La denuncia e il materiale raccolto dall'Enpa ha portato alla condanna (in primo grado) del padrone dei due lupi cecoslovacchi che venivano tenuti in un'area di Carisolo

Costretti a vivere in sei metri quadri, tra feci e urina

TRENTO. Vivevano in due piccole gabbie di sei metri quadri l'una, spesso in mezzo a urina ed escrementi, incapaci di sviluppare le attività fisiche e mentali tipiche della razza di appartenenza e impossibilitati a muoversi come da prescrizioni veterinarie. E' stato condannato, quest'oggi, un uomo di Pinzolo che teneva in pessimo stato due cani lupo cecoslovacchi in un'area di Carisolo.

 

A due anni dalla segnalazione (era il luglio 2017) il giudice lo ha ritenuto colpevole di maltrattamento di animali (articolo 544 ter codice penale) condannandolo a tre mesi di reclusionedisponendo la confisca dei cani (ai sensi dell'art. 544 sexies codice penale) e condannandolo anche al risarcimento del danno in favore dell'Ente Nazionale Protezione Animali costituito parte civile e al rimborso delle spese legali in favore dell'Enpa, nonché alla rifusione delle spese di custodia sin ora sostenute dalla struttura presso la quale i cani si trovano da quando sono stati sequestrati.

 

Tutto era partito dalle segnalazioni di alcuni cittadini, ci spiegava un anno fa l'Enpa: ''Alcuni cittadini ci avevano segnalato la condizioni in cui vivevano questi due animali che si trovavano in due box in mezzo ad un appezzamento di terra. Li abbiamo tenuti sotto controllo per circa un mese facendo fotografie e video.
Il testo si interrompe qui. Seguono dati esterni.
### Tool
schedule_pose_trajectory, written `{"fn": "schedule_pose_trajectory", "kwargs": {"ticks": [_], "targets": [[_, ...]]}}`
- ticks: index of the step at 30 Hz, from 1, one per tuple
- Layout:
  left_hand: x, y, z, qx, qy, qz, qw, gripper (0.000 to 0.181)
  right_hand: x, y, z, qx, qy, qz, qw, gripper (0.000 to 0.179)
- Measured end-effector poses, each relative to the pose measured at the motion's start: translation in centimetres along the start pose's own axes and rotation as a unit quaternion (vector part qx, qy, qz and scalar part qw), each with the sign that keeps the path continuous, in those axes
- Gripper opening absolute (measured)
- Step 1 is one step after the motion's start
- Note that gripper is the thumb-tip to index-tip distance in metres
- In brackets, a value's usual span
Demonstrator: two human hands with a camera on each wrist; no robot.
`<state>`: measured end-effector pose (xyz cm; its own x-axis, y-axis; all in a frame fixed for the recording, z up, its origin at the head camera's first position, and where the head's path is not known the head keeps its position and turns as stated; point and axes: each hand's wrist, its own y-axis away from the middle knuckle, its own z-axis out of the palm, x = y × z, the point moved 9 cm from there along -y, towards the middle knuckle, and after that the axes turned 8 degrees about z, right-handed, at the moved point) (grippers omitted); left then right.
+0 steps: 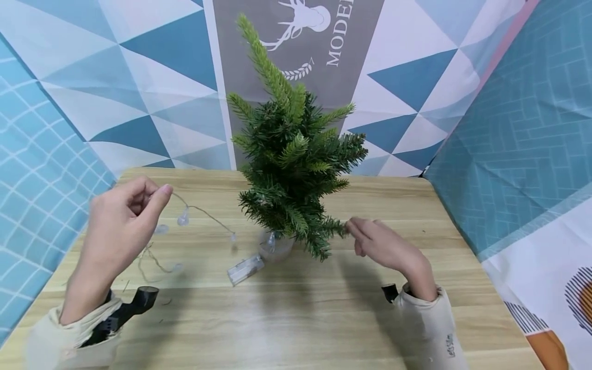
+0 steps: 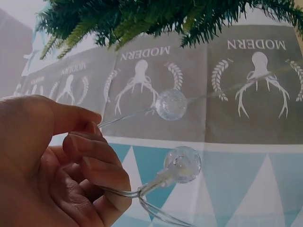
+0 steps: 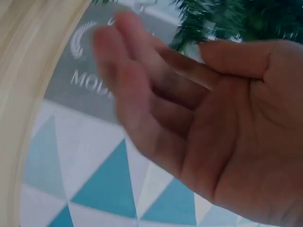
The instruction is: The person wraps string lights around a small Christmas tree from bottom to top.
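Observation:
A small artificial Christmas tree point(image 1: 296, 169) stands on the table on a pale base point(image 1: 279, 250), tilted in the head view. To its left, my left hand point(image 1: 117, 226) pinches the thin wire of a string light between thumb and forefinger. Clear round bulbs point(image 2: 171, 105) hang along this wire, which stretches toward the tree; a further loop passes by the curled lower fingers. My right hand point(image 1: 388, 244) is at the tip of a lower right branch point(image 1: 334, 227). In the right wrist view its fingers are loosely bent, blurred, with nothing held.
A clear battery box point(image 1: 245, 269) lies on the wooden table point(image 1: 296, 329) before the tree's base. Loose wire with a bulb point(image 1: 177, 267) trails below the left hand. Patterned cloth point(image 1: 176, 77) hangs behind and at both sides.

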<state>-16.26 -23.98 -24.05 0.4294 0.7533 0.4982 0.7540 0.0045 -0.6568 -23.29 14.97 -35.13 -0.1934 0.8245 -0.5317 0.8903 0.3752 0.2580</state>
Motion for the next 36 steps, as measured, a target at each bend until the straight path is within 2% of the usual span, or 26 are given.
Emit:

Non potevano mai uscire, spesso si trovavano in mezzo alla sporcizia e il proprietario che viveva in un paese vicino gli portava da mangiare quando si ricordava”.

 

Importante l'attività investigativa svolta dalle guardie zoofile dell'Enpa, che hanno prodotto una consistente mole di indizi e il supporto delle persone che si erano prese a cuore i due cani, che hanno permesso di effettuare i necessari controlli, atti a dimostrare le effettive condizioni di vita dei due animali. Enpa si è costituita parte civile tramite Claudia Ricci, sostituita nel prosieguo del processo dall'avvocata Marina March, corrispondente e sostituto processuale su Trento per Enpa.

 

Oggi la sentenza di primo grado: ''Si è scritta una pagina di giustizia'', ha commentato Enpa.